Başbakan Erdoğan’ın rüşvet ve yolsuzluk operasyonuyla en zayıf yerinden vurulduğu, ‘komplo’ ve ‘darbe’ yapıldığı savunmasıyla bir kez daha mağduru oynadığı belirtilen bildirgede, “Ancak mızrak çuvala sığmıyor.” denildi.

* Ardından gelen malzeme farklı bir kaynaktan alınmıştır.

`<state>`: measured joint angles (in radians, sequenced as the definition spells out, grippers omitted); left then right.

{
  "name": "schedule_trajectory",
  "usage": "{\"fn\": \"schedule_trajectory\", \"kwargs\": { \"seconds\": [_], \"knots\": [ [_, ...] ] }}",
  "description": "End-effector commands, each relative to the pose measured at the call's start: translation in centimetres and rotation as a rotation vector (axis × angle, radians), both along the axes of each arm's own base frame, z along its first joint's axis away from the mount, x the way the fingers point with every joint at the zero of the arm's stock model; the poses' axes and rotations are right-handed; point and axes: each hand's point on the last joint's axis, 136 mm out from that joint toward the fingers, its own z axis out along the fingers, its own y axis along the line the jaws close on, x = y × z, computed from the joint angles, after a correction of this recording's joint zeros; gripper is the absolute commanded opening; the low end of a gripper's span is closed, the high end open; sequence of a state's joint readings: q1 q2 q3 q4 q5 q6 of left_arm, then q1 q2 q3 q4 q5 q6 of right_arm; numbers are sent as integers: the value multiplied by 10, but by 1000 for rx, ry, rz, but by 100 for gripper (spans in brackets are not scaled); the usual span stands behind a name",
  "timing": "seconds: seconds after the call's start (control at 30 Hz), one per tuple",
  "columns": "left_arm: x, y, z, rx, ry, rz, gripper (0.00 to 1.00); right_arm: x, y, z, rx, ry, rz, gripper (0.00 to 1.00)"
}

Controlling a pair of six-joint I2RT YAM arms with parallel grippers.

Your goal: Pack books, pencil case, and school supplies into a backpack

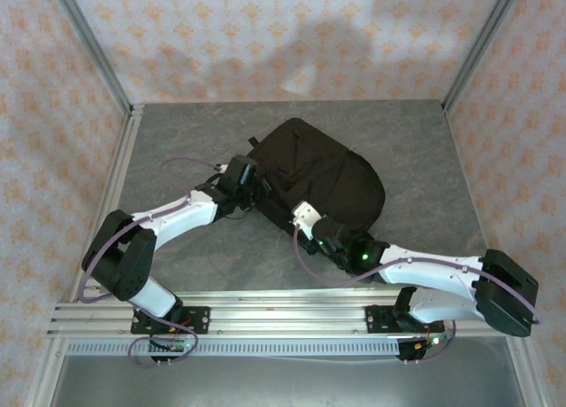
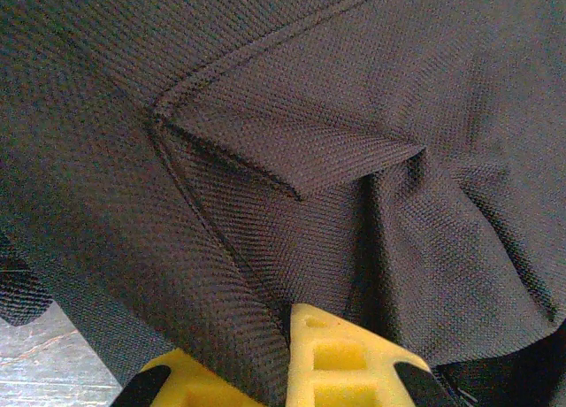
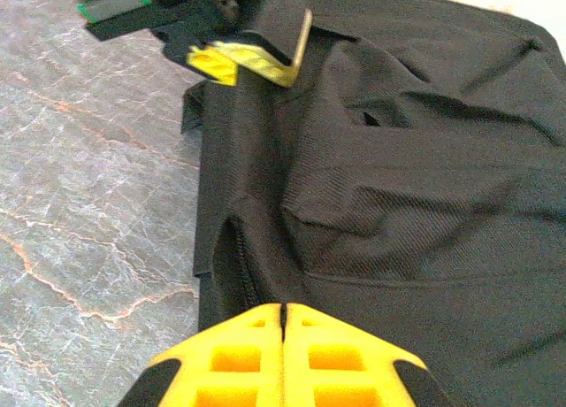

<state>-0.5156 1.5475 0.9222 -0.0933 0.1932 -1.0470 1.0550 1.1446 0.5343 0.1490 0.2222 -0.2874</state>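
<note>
My left fingers (image 2: 311, 347) are closed on a ridge of black cloth. The fabric of the backpack (image 2: 292, 115) runs up between the two yellow pads, and they pinch it. Just beyond the tips a stitched flap (image 2: 305, 155) folds across, and to the right of it the cloth bunches into loose creases. Down and to the left of these fingers I see a sliver of grey worktop (image 2: 49, 367).

My right fingers (image 3: 302, 338) are pressed flat together with only a thin line between the pads. I cannot tell whether any cloth is caught there. They sit over the backpack's edge. Just ahead of the tips and slightly left, a zip line (image 3: 240, 279) runs along that edge, and a raised fold of fabric lies beyond it. Farther ahead along the same edge I see the left fingers (image 3: 234, 60) gripping their fold. To the left of the right fingers the marbled worktop is bare.

From above, the backpack (image 1: 323, 172) lies flat mid-worktop, with the left fingers (image 1: 252, 184) at its left side and the right fingers (image 1: 305, 217) at its near edge. A purple cable (image 1: 181, 164) loops behind the left wrist. Patterned walls (image 1: 265, 35) stand beyond, and an aluminium rail (image 1: 265, 305) lies behind both arms.
</note>
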Motion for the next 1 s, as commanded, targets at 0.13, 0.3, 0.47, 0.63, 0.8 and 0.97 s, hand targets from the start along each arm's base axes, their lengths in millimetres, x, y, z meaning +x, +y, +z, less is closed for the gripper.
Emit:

“AKP yönetiminde ne menem bir ‘ekonomik ve siyasi istikrar’ düzeni kurulmuştur ki, ‘dış güçler’in en küçük bir müdahalesiyle tuz buz oluyor?​” sorusunun yöneltildiği bildirgede, hükümetin “Dış güçlerin oyunu” iddialarına şöyle yanıt verildi: “Bu durum AKP hükümeti ve ‘Muktedir Erdoğan’ın iktidar gücüne gerçekte hiçbir zaman sahip bulunmadığını göstermiyor mu? ‘Dış güçler’ ve ‘faiz lobisi’nin hükümetle baştan beri oyuncak gibi oynadığının itirafı anlamına gelmiyor mu? Evet, gerçek tam da budur. Başbakan Erdoğan ve hükümeti ne kurulurken ne de bugünlere gelirken emperyalizmden ve sermaye düzeninden bağımsız hareket etmemiştir. Bugün de rüşvet ve yolsuzluk batağında çırpınırken, bağımsızlıktan söz edemez, ‘milli irade’, ‘halkın iradesi’ propagandasının arkasına gizlenemez. Başbakan Erdoğan ve hükümeti, 12 yıl boyunca ekonomik ve siyasi alanda bu güçlerin iş birlikçisi ve taşeronu olmuştur. Bugün de ‘Diklenmeden dik duruyorum’ diyerek kendisini yeniden pazarlamaya, konumunu korumaya çalışıyor.’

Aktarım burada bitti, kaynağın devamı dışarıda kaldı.